ABOUT THIS EXERCISE: All pictures are to be excluded when the data below is output verbatim.

--- INPUT DATA ---

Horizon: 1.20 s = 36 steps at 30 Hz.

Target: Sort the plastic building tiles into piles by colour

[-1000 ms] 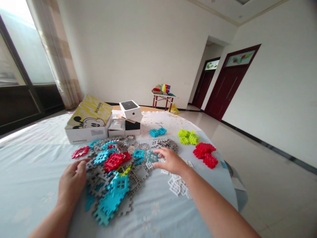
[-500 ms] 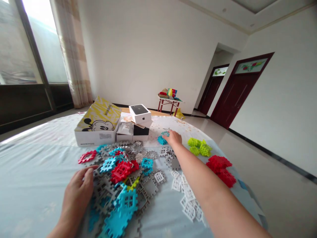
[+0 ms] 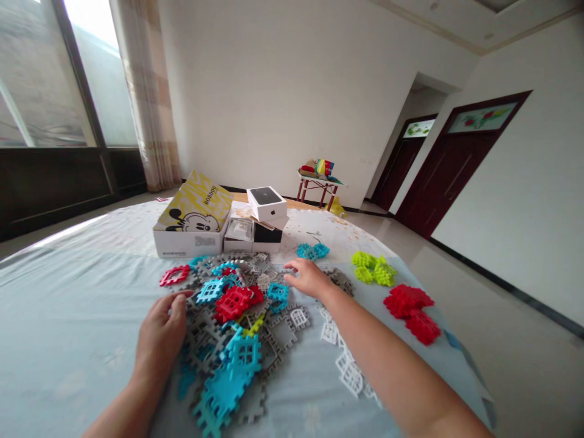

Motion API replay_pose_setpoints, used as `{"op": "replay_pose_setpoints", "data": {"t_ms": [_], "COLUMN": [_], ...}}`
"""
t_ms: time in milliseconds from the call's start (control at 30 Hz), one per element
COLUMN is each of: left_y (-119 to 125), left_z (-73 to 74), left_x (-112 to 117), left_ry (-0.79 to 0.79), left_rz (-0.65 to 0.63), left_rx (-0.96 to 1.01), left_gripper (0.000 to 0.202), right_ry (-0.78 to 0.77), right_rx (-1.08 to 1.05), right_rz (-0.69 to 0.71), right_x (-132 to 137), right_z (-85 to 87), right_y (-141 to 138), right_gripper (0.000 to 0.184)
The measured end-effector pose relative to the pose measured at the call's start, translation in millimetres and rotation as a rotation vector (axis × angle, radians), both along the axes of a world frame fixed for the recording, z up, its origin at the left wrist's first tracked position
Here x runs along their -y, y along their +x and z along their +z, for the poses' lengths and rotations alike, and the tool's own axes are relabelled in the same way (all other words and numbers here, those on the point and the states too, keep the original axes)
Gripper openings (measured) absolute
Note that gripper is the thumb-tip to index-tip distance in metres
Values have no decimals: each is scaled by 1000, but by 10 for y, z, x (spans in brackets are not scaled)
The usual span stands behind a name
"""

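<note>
A mixed heap of plastic interlocking building tiles spreads over the cloth: grey tiles (image 3: 281, 333), blue tiles (image 3: 230, 380) and red tiles (image 3: 233, 304), many with window cutouts. At the heap's left edge rests my left hand (image 3: 162, 325), its fingers loosely extended against the tiles and partly hidden. My right hand (image 3: 306, 277) hovers by the heap's right far side, thumb and fingers apart with nothing between them. Just beyond it lies a small group of blue tiles (image 3: 312, 251). Under and beside my right forearm are white window pieces (image 3: 350, 372).
Lime green tiles (image 3: 374, 269) and a stack of red tiles (image 3: 408, 309) lie at the right. Behind the heap stand a yellow-and-white shoebox (image 3: 194, 213) and a white phone box (image 3: 267, 205) on other boxes. A small side table (image 3: 318, 177) stands by the wall.
My right hand has drawn back from the small blue group toward the heap, and the blue tiles there lie uncovered. My left hand stays at the heap's edge. The view has shifted slightly.
</note>
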<state>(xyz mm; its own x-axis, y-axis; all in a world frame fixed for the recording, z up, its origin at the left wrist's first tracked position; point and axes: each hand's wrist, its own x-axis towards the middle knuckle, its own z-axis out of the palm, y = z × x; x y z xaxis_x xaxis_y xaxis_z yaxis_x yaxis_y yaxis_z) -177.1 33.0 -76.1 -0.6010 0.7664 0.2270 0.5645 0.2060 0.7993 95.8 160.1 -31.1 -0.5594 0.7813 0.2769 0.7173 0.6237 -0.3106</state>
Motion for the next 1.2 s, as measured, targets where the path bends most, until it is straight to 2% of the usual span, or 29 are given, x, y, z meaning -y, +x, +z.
{"op": "replay_pose_setpoints", "data": {"t_ms": [100,233,433,700,833,933,1033,1133,1200], "left_y": [2,-5,0,-15,-32,-42,-49,-49,-44], "left_z": [7,18,21,-4,-30,-47,-51,-41,-33], "left_x": [7,16,22,0,-1,-4,-8,-10,-10], "left_ry": [0,5,-8,1,13,11,6,-15,-23], "left_rz": [-9,-15,-19,-25,-17,-14,-11,-2,-1], "left_rx": [-7,-3,8,-3,-10,-9,-11,-3,12], "left_gripper": [45,45,45,45,44,44,45,47,47], "right_ry": [-33,-61,-97,-81,-55,-15,30,81,81], "right_rx": [48,150,163,155,68,-75,-169,-129,-68], "right_rz": [91,53,-10,34,48,-31,-182,-380,-527], "right_x": [175,270,272,248,193,39,-224,-552,-767], "right_z": [-45,-98,-111,-148,-149,-58,84,182,182], "right_y": [-59,-118,-149,-101,-52,42,195,382,508], "right_gripper": [38,45,42,46,50,58,60,55,53]}}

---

WRITTEN ANSWER:
Horizon: 1.20 s = 36 steps at 30 Hz.

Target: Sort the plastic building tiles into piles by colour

[-1000 ms] 
[-500 ms] 
[+0 ms] 

Motion API replay_pose_setpoints, used as `{"op": "replay_pose_setpoints", "data": {"t_ms": [_], "COLUMN": [_], ...}}`
"""
t_ms: time in milliseconds from the call's start (control at 30 Hz), one per element
COLUMN is each of: left_y (-119 to 125), left_z (-73 to 74), left_x (-112 to 117), left_ry (-0.79 to 0.79), left_rz (-0.65 to 0.63), left_rx (-0.96 to 1.01), left_gripper (0.000 to 0.202), right_ry (-0.78 to 0.77), right_rx (-1.08 to 1.05), right_rz (-0.69 to 0.71), right_x (-132 to 137), right_z (-85 to 87), right_y (-141 to 138), right_gripper (0.000 to 0.184)
The measured end-effector pose relative to the pose measured at the call's start, translation in millimetres and rotation as a rotation vector (axis × angle, radians), both along the axes of a world frame fixed for the recording, z up, its origin at the left wrist's first tracked position
Here x runs along their -y, y along their +x and z along their +z, for the poses' lengths and rotations alike, and the tool's own axes are relabelled in the same way (all other words and numbers here, those on the point and the states too, keep the original axes)
Gripper openings (measured) absolute
Note that gripper is the thumb-tip to index-tip distance in metres
Values have no decimals: each is scaled by 1000, but by 10 for y, z, x (spans in brackets are not scaled)
The usual span stands behind a name
"""

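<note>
A mixed heap of plastic interlocking building tiles spreads over the cloth: grey tiles (image 3: 281, 333), blue tiles (image 3: 230, 380) and red tiles (image 3: 233, 304), many with window cutouts. At the heap's left edge rests my left hand (image 3: 162, 325), its fingers loosely extended against the tiles and partly hidden. My right hand (image 3: 306, 277) hovers by the heap's right far side, thumb and fingers apart with nothing between them. Just beyond it lies a small group of blue tiles (image 3: 312, 251). Under and beside my right forearm are white window pieces (image 3: 350, 372).
Lime green tiles (image 3: 374, 269) and a stack of red tiles (image 3: 408, 309) lie at the right. Behind the heap stand a yellow-and-white shoebox (image 3: 194, 213) and a white phone box (image 3: 267, 205) on other boxes. A small side table (image 3: 318, 177) stands by the wall.
My right hand has drawn back from the small blue group toward the heap, and the blue tiles there lie uncovered. My left hand stays at the heap's edge. The view has shifted slightly.
</note>
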<state>(xyz mm; its own x-axis, y-axis; all in a world frame fixed for the recording, z up, its origin at the left wrist's first tracked position; point and axes: each hand's wrist, its own x-axis towards the middle knuckle, its own z-axis out of the palm, y = z × x; x y z xaxis_x xaxis_y xaxis_z yaxis_x yaxis_y yaxis_z) -177.1 33.0 -76.1 -0.6010 0.7664 0.2270 0.5645 0.2060 0.7993 95.8 160.1 -31.1 -0.5594 0.7813 0.2769 0.7173 0.6237 -0.3106</state>
Motion for the next 1.2 s, as measured, targets where the path bends most, until it is straight to 2% of the usual span, or 29 are given, x, y, z meaning -y, +x, +z.
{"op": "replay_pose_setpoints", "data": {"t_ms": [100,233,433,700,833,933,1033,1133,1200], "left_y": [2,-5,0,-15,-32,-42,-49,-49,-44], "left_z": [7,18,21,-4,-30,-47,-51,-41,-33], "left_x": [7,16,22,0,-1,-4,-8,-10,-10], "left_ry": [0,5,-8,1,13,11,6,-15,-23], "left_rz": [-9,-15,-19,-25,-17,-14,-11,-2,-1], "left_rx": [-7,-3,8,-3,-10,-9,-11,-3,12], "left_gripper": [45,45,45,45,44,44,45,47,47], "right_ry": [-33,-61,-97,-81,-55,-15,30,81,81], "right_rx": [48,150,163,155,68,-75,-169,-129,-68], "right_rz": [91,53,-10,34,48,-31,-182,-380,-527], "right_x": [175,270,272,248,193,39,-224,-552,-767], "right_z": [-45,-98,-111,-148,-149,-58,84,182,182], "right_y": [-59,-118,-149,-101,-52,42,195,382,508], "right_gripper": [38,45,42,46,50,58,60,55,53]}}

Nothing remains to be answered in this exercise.